The foreign exchange market (Currency, Forex, or FX) is where currency trading takes place. It is where banks and other official institutions facilitate the buying and selling of foreign currencies. Forex transactions typically involve one party purchasing a quantity of one currency in exchange for paying a quantity of another. The foreign exchange market that we see today started evolving during the 1970s when world over countries gradually switched to floating exchange rate from their erstwhile exchange rate regime, which remained fixed as per the Bretton Woods system till 1971.
Today, the Forex market is one of the largest and most liquid financial markets in the world, and includes trading between large banks, central banks, currency speculators, corporations, governments, and other institutions. The average daily volume in the global foreign exchange and related markets is continuously growing. Traditional daily turnover was reported to be over US$3.2 trillion in April 2007 by the Bank for International Settlements. Since then, the market has continued to grow. According to Euromoney's annual Forex Poll, volumes grew a further 41% between 2007 and 2008.

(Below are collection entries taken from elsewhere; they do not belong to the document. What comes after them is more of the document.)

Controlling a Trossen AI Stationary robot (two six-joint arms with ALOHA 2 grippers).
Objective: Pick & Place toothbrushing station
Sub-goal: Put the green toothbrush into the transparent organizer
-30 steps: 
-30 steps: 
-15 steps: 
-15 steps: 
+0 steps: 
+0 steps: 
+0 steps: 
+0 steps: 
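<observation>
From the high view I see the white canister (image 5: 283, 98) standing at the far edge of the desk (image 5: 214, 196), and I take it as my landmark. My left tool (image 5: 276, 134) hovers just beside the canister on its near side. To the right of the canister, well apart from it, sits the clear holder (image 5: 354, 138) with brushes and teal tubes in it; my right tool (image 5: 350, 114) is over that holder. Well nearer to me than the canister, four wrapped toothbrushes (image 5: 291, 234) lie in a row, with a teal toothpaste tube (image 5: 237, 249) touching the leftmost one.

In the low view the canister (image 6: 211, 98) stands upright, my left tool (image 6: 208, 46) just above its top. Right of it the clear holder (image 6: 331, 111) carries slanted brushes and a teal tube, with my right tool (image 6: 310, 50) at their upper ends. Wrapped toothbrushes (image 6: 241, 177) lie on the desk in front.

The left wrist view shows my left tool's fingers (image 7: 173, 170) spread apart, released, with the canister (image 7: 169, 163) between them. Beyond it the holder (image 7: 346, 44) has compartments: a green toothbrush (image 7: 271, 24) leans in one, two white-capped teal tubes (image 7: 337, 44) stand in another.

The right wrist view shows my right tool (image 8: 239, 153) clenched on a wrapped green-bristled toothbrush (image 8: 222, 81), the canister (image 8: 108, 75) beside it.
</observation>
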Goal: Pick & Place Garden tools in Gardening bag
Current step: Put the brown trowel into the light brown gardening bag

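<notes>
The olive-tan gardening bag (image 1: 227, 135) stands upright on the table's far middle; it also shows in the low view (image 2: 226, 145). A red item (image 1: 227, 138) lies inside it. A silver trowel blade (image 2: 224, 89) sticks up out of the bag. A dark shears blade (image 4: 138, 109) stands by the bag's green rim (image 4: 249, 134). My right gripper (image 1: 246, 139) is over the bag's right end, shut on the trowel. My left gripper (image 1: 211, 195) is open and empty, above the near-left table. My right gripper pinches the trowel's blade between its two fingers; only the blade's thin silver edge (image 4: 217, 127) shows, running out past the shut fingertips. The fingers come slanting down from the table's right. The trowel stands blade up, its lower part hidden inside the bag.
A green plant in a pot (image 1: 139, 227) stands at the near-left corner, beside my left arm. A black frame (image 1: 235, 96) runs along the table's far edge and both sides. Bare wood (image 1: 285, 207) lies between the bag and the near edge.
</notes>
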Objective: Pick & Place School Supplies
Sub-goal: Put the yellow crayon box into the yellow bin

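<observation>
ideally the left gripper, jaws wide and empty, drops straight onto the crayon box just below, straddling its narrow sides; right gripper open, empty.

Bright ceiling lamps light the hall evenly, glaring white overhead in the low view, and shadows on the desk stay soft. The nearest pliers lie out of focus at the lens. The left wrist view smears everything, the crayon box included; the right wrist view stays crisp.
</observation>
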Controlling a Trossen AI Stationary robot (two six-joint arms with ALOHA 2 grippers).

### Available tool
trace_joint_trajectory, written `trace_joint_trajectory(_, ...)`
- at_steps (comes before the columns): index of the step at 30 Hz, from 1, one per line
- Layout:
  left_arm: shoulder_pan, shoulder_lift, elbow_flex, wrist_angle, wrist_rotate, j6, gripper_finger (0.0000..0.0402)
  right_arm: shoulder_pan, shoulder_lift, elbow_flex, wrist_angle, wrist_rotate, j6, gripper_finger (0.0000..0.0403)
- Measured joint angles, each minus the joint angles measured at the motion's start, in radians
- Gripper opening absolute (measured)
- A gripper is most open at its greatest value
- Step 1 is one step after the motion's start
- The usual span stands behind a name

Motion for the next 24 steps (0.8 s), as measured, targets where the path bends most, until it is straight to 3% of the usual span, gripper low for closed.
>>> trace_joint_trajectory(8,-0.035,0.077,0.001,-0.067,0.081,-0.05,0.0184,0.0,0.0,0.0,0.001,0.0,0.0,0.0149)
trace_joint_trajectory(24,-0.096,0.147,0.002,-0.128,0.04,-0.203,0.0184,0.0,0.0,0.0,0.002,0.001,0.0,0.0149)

Forex used to be a closed market because only the “big boys” because you needed between 10 and 50 million $ to open an account. But today, with the development of internet, online Forex brokers have the possibility to offer their services to “little” traders. All you need to start is a computer, fast internet connection and information which you can find on this page also.
This enormous market is like the dangerous sea where you can meet lots of sharks and dangerous waters but at the same time it is the only one where two weeks of trading can hypothetically bring you $1,000,000 out of $1,000 of initial investment.

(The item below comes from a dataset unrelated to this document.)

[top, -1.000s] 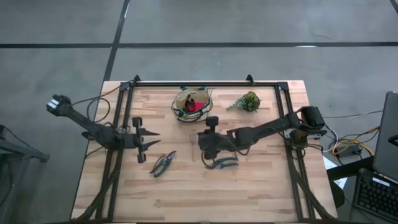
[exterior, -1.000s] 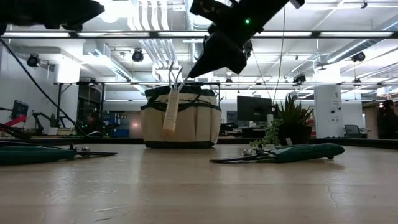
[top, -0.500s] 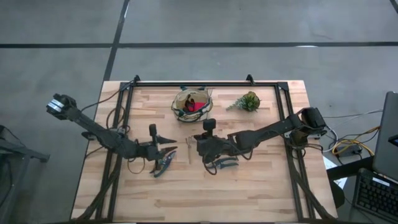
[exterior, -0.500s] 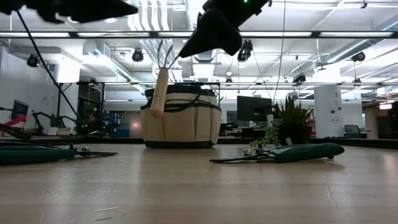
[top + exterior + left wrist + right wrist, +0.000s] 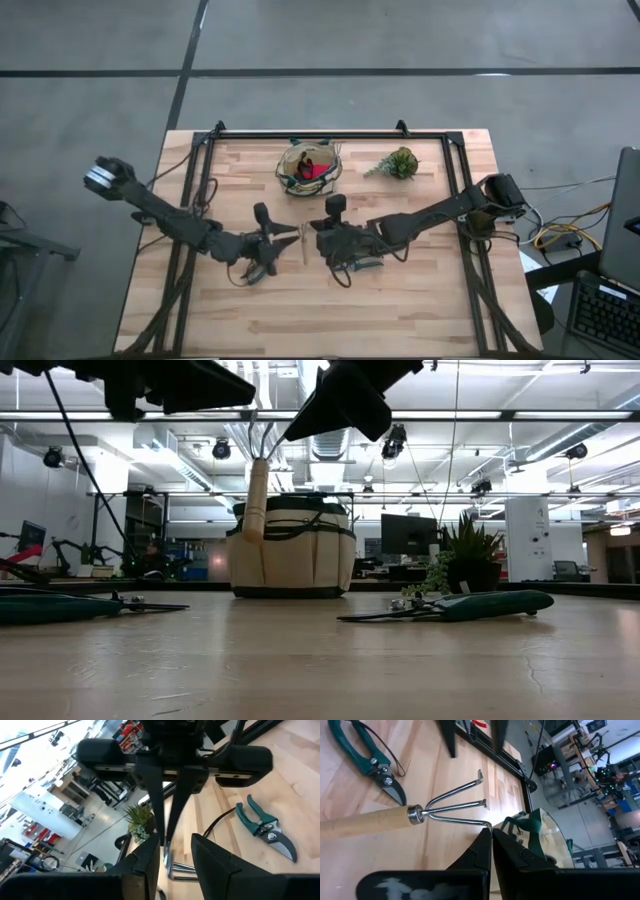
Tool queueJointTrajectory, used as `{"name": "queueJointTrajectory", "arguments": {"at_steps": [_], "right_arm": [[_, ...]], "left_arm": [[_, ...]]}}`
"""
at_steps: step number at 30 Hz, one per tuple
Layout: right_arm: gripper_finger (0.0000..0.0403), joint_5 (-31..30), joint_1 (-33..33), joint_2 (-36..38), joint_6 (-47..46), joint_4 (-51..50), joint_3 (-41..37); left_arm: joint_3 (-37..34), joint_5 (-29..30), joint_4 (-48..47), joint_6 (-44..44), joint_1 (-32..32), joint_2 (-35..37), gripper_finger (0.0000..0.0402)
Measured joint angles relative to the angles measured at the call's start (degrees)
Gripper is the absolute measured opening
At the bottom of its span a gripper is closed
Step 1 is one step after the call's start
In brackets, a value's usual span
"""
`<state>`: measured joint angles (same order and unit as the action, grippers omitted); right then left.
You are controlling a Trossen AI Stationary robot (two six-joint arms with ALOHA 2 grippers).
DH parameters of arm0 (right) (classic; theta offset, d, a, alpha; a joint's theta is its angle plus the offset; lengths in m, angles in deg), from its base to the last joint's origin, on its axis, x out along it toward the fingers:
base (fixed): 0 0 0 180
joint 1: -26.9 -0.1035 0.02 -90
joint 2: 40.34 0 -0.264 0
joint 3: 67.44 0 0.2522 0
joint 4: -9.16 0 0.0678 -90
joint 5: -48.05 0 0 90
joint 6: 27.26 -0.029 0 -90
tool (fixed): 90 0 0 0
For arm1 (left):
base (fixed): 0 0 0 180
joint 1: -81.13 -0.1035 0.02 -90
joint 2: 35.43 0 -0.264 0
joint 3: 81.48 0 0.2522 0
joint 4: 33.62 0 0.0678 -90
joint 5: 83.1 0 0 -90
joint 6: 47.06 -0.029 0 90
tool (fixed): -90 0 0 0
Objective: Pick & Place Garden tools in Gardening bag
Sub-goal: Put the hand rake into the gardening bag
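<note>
Above the middle of the tabletop, we see the right gripper point(image 5: 491, 834) with its fingers pressed together on one metal tine of the wooden-handled rake point(image 5: 375, 822), holding it clear of the wood. In the low view its handle hangs down in front of the gardening bag point(image 5: 292, 550). Just beside it, toward the left edge, hovers the left gripper point(image 5: 283, 238), its fingers point(image 5: 210, 865) parted with nothing between them. One pair of pruning shears point(image 5: 258, 268) lies on the tabletop beneath this gripper. A second pair point(image 5: 365, 262) lies under the right arm. Nearer the far edge stands the bag – round, tan, green-trimmed – with a red piece point(image 5: 318, 172) inside. A small green plant point(image 5: 398, 162) sits beside it, toward the right edge.
</note>
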<state>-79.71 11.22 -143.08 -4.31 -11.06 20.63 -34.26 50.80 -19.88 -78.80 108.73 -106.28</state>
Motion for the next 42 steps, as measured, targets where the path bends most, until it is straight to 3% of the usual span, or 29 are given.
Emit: {"name": "queueJointTrajectory", "arguments": {"at_steps": [17,21,29,42], "right_arm": [[0.0008,0.0,-1.0,0.0,1.6,1.5,0.0],[0.0008,0.0,-0.9,0.0,1.5,1.5,0.0],[0.0008,0.0,-0.9,0.0,1.5,1.3,0.0],[0.0012,0.5,-0.9,0.0,1.4,1.1,0.0]], "left_arm": [[0.2,1.2,-0.1,0.3,-1.4,-1.8,0.0113],[0.2,1.2,-0.1,0.5,-1.4,-1.8,0.0093],[0.1,1.2,-0.6,0.6,-1.4,-1.8,0.0012],[0.1,1.0,-0.6,0.7,-1.4,-1.8,0.0007]]}}
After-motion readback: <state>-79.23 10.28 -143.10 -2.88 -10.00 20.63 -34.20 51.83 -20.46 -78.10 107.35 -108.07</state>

This is certainly hypothetically because a lot of newbie traders deal with their trades as gambling, that surely bring them to having nothing in the end. You should always keep the phrase "be careful!" in your mind. This market would give you its profit possibilities only if you learn the basic things hard and make lots of demo trading.
The statistics is that as much as 95% of traders come to losing their money at Forex, 5% have profit and less than 1% of traders make large fortune at Forex. You shouldn't produce, sell or advertise anything trading at Forex. Your assets are your knowledge, experience and a small amount of cash.
This market is a platform for banks, transnational corporations and individual traders to change the currencies they possess into other ones. This is the spot Forex market. At this market you can trade with up to 1:400 leverage which means that you'll get $400 on your account for each dollar invested. So, you can trade with the $400,000 sum having invested $1,000 onto your account.
Why to trade on Forex?
1. There is no commission fee for trading at Forex.
2. There is no intermediary, you can trade directly at Forex.
3. Forex is open 24-hours a day.
4. Nobody can influence the market for a longer period.
5. High liquidity.
6. Free demo accounts, analysis and charts.
7. Small accounts that allow everyone to try out his luck.
Hope this has answered a lot of questions you were asking yourself about Forex and that you can now start trading. Also make sure that you check out other articles on this blog which can help you earn your fortune.
Good luck to everyone!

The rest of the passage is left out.